L’AUTISMO AL CINEMA NON E’ SOLO RAINMAN

Grazie alla cortesia di alcune colleghe educatrici, abbiamo avuto modo di vedere il film “Temple Grandin – Una donna straordinaria”. Si tratta di un lungometraggio del 2010, basato su due libri della Grandin, “Emergence” – scritto a quattro mani con Margaret Scariano – e “Pensare in immagini” disponibile in italiano per i tipi di Erickson.
Il nome di Temple Grandin ha iniziato a farsi conoscere in Italia quando Oliver Sacks, il celebre neurologo divulgatore, ne ha parlato nel suo libro “Un antropologo su Marte”, al quale sono seguiti diversi titoli della Grandin fra i quali i due da cui è tratto il film. In questa biografia cinematografica si racconta degli anni della gioventù di Temple fino alla sua affermazione come progettista di impianti per la gestione del bestiame: la storia, molto americana, di una self-made woman che supera tutti gli ostacoli e si afferma nella vita. Per gli appassionati cinefili, c’è sia la voce di Wickipedia che il trailere su YouTube.
Gli sceneggiatori hanno tentato di illustrare – e il termine non è scelto a caso – la visione del mondo e delle cose di una persona autistica. Tuttavia si tratta di una visione parziale, non solo perché nella traduzione cinematografica il dettaglio delle informazioni autobiografiche va in parte perduto, ma anche perché, sebbene ci abbia offerto moltissimi spunti di conoscenza sul disturbo artistico, l’esperienza di Temple Grandin è molto particolare.

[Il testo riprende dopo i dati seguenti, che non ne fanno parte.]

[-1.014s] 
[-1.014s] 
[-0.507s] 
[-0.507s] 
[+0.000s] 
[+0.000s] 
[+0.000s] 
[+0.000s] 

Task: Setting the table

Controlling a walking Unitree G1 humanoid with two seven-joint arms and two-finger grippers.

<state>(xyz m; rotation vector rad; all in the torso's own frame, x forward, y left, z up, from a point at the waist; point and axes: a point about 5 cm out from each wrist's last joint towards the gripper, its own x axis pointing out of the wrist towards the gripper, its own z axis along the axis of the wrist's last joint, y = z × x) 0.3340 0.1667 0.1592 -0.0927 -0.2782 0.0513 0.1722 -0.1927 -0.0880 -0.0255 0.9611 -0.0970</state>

La Grandin ha avuto e ha il grande merito di parlarci di autismo dal di dentro, permettendoci di sbirciare dal buco della serratura della sua esperienza l’universo di una persona autistica, ma la sua storia non può essere considerata esemplare di una vita con autismo.

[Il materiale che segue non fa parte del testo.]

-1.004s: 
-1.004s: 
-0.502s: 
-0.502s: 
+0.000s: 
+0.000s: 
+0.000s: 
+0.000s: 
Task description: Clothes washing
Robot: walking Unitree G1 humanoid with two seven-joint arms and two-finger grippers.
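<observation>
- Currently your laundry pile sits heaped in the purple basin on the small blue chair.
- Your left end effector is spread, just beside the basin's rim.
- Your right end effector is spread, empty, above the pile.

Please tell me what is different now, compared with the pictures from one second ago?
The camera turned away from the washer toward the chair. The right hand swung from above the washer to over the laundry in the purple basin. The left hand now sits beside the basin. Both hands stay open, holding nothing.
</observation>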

Poche persone autistiche hanno il livello cognitivo della Grandin, non tutte dispongono di un linguaggio così evoluto, solo poche sono in condizione di assecondare i propri interessi così come è successo a lei con la zoofilia, non tutte hanno la sua determinazione e forza di carattere.

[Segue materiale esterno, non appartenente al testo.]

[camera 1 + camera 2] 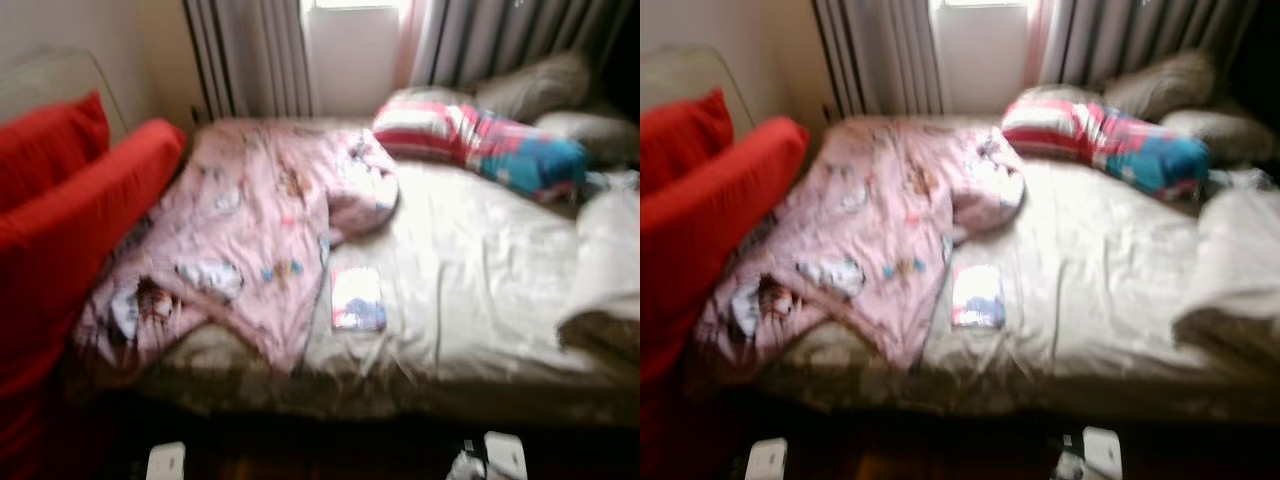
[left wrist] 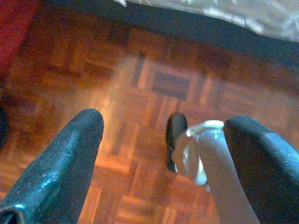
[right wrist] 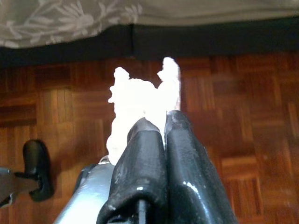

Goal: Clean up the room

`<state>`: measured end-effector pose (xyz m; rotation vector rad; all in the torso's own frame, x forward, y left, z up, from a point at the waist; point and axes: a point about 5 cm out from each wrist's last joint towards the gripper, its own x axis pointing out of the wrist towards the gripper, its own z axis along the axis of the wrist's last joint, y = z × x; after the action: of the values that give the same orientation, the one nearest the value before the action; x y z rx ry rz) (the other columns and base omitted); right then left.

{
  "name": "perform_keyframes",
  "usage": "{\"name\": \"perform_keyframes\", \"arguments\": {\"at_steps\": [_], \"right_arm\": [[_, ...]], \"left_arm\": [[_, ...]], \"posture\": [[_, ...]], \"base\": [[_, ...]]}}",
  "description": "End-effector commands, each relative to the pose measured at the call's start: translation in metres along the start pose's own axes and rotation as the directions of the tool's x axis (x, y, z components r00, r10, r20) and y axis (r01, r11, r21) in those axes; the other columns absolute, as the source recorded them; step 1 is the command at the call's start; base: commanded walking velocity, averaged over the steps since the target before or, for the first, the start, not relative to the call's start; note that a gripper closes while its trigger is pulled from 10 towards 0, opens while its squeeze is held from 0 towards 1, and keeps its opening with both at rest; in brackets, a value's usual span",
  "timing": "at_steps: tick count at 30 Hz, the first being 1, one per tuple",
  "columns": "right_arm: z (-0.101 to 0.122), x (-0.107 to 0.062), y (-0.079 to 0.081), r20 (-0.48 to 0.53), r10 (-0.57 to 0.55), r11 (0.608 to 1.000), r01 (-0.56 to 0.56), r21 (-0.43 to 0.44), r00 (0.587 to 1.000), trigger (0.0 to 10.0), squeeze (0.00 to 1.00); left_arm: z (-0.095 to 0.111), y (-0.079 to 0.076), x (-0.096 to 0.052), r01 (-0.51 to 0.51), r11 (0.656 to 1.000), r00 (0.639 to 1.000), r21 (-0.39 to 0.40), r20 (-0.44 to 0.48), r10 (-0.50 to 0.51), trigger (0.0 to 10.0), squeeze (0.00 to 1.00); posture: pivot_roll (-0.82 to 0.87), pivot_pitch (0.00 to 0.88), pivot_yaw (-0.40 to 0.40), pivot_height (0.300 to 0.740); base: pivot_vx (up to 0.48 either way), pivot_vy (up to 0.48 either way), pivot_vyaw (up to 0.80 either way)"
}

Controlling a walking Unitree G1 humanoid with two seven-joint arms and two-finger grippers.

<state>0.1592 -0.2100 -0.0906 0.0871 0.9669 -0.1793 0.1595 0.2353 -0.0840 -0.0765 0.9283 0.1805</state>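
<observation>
My right gripper (image 3: 163, 125) hangs low over the parquet floor (image 3: 243, 107), shut on a crumpled white wad of tissue or paper (image 3: 138, 100) that sticks out past the fingertips. In the left wrist view, my left gripper (image 2: 163, 126) is also over the floor, open with nothing between its fingers. Ahead is a bed (image 1: 480, 260) with a rumpled pink patterned blanket (image 1: 250, 220) on its left half. A small flat pink and white packet (image 1: 357, 299) lies on the sheet near the front edge. Both eye views are blurred.
A red sofa with cushions (image 1: 70, 210) stands close along the left of the bed. Striped and grey pillows (image 1: 470, 135) lie at the back right, and a folded beige cover (image 1: 605, 270) at the right. Grey curtains (image 1: 250, 55) hang behind. My foot (image 2: 175, 140) rests on the floor.
</observation>
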Motion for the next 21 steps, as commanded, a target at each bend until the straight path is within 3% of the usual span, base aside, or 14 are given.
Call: {"name": "perform_keyframes", "arguments": {"at_steps": [1, 10, 13, 16, 21], "right_arm": [[0.003, 0.001, 0.0, 0.005, 0.002, 1.0, -0.002, 0.002, 1.0, 10.0, 0.0], [0.003, 0.001, 0.002, 0.01, 0.022, 1.0, -0.022, -0.003, 1.0, 10.0, 0.0], [0.001, 0.0, 0.003, 0.006, 0.028, 0.999, -0.028, -0.016, 1.0, 10.0, 0.0], [0.001, 0.0, 0.004, 0.008, 0.03, 1.0, -0.03, -0.001, 1.0, 10.0, 0.0], [0.0, 0.0, 0.005, 0.006, 0.033, 0.999, -0.033, -0.005, 0.999, 10.0, 0.0]], "left_arm": [[0.001, 0.004, 0.0, -0.014, 1.0, 1.0, -0.002, -0.006, 0.014, 10.0, 0.0], [-0.006, 0.021, -0.005, -0.037, 0.999, 0.999, -0.002, -0.02, 0.037, 10.0, 0.0], [-0.006, 0.021, -0.005, -0.036, 0.999, 0.999, -0.003, -0.02, 0.036, 10.0, 0.0], [-0.006, 0.018, -0.004, -0.032, 0.999, 0.999, -0.003, -0.019, 0.032, 10.0, 0.0], [-0.004, -0.001, 0.0, -0.013, 1.0, 1.0, 0.0, -0.018, 0.013, 10.0, 0.0]], "posture": [[0.01, 0.0, -0.002, 0.74], [0.01, 0.0, -0.003, 0.74], [0.01, 0.0, -0.004, 0.74], [0.01, 0.0, -0.004, 0.74], [0.02, 0.0, -0.004, 0.74]], "base": [[-0.266, 0.0, 0.0], [-0.089, 0.0, 0.0], [0.0, 0.0, 0.71], [0.0, 0.0, 0.71], [0.0, 0.0, 0.71]]}}
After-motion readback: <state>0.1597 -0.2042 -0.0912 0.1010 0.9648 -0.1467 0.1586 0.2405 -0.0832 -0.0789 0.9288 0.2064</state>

L’altro famosissimo personaggio autistico del cinema, il Raymond di Dustin Hoffman in Rainman, rende bene l’idea di come possa essere diversa l’espressione di una sindrome che va sotto lo stesso nome. Ciò è molto evidente per noi che incontriamo quotidianamente bambini con disturbi dello spettro autistico, molto meno per chi di autismo ha solo sentito parlare.
In conclusione, non è realistico pensare che con una sola opera (libro, film, diario, documentario) si possa rendere la complessità del disturbo: la soluzione migliore per far conoscere e far capire la condizione della persone autistiche è moltiplicare le testimonianze. E in questo senso, c’è ancora molto da fare, soprattutto in Italia dove nemmeno la diaristica è sufficientemente esplorata. Tra l’altro non sembra sia in programma una distribuzione in Italia del film, che resterà quindi una visione riservata a pochi fortunati.
Per non concludere con una nota negativa, un consiglio di lettura: Hilde de Clercq – L’autismo da dentro – Erickson. L’autrice, oltre ad essere madre di un ragazzo autistico, è direttrice del Centro di Formazione per l’Autismo di Theo Peeters ad Anversa. E’ un saggio, ma con moltissime testimonianze: noi l’abbiamo trovato illuminante.